Right away Abigail felt better. There were a million reasons to love the guy, but put this at the top of the list: He kept his head. He did not roll his eyes, change the subject, or rant over circumstances beyond his control. He helped her think things through. She would take the commuter rail back to Winchester, collect the car from the parking lot, and drive to the school. He put his arms around her and kissed her, not because he wanted something but as a means of demonstrating his support. She had to go.
“Hey, Abby,” he said when she was halfway down the hall. She turned around. “Make sure it’s not appendicitis.”
“How do I do that?”
He put his hand on the right side of his lower abdomen, below his belt. “Push a little bit there, on the right. If she screams, take her to the ER.”
She should have asked the school nurse to do it, but when she saw her daughter there, she forgot what Eddie had told her. Leda on her cot was crying to go home, holding up her arms so her mother would pick her up like a baby. When they were home again and she was helping her daughter out of her sour-smelling clothes, Abigail remembered. Leda, hot and dry, weighing as much as a feather pillow, screamed as soon as her mother touched her stomach. She didn’t have to press. Was she going to get the child dressed again and put her back in the car? She didn’t want to go to the hospital for any number of reasons, including that January meant a new year’s deductible to pay, but Leda was sobbing now, heaving up teaspoons of bile, of nothing.

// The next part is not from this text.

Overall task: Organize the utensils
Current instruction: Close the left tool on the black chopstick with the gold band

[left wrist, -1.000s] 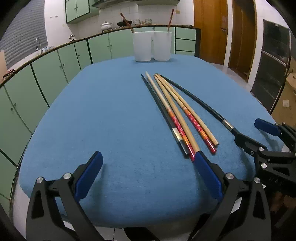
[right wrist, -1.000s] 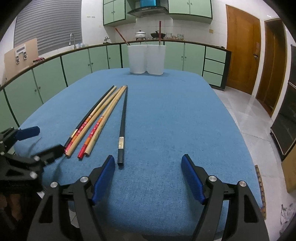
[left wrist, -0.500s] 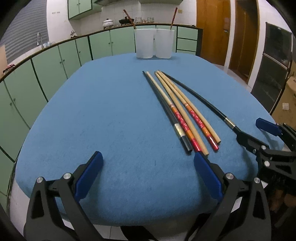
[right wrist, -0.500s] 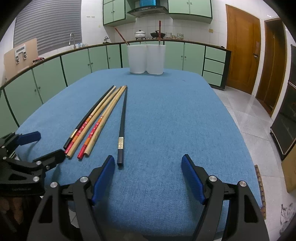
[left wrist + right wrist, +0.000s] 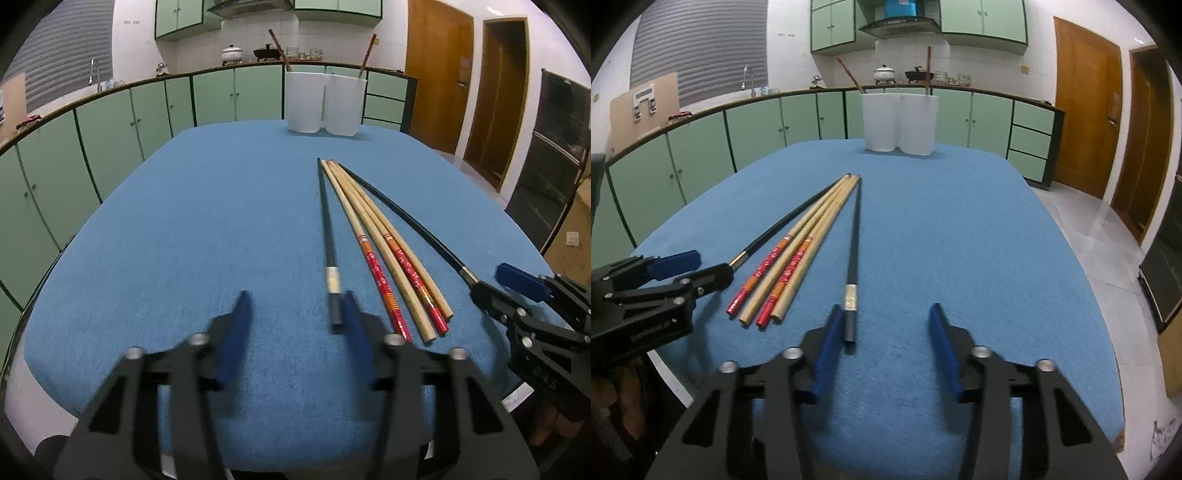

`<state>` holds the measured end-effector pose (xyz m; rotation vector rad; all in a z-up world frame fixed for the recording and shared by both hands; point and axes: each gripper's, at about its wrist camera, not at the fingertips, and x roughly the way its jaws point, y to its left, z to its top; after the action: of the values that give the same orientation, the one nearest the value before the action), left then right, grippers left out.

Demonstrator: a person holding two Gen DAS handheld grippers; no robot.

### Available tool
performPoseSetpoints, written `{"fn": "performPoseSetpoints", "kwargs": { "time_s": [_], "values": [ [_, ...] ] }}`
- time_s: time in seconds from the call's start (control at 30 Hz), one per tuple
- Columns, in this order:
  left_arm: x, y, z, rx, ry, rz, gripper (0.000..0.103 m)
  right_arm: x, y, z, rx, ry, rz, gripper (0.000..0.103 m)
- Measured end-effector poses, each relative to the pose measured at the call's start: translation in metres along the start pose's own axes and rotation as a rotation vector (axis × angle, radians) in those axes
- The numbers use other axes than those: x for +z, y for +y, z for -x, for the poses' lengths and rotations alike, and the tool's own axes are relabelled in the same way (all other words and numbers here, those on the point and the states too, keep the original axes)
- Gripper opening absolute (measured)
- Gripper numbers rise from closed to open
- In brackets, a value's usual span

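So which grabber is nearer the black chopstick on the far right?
Right. The right gripper is closing with the end of that black chopstick between its jaws. The left gripper, also closing, sits across the bunch, around the other black chopstick.

My two grippers, the left gripper (image 5: 293, 314) and the right gripper (image 5: 886, 325), are black with deep blue pads. Under them lies a plain mid-blue table cloth (image 5: 221, 221). Ahead of my left gripper lie two glossy black chopsticks (image 5: 327, 229) with pale silver bands, and four tan wooden chopsticks (image 5: 373, 229), two of them with red ends patterned in orange stripes. Far ahead stand two plain white cups (image 5: 325, 101), before mint-green cabinets (image 5: 110, 129) trimmed in black.
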<state>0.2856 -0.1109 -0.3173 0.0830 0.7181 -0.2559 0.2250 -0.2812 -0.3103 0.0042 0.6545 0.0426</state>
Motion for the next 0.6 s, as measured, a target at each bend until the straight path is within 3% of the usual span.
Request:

The minute Abigail said the word “appendicitis” to the nurse, the staff of the emergency room heard her. Poor Leda, there were people lining up to press on her lower right abdomen now, then each one stuck a needle in her. Abigail held her daughter’s hand but turned her head, thinking she might faint. Things moved so quickly that she didn’t have the chance to call Eddie until Leda was wheeled off to surgery.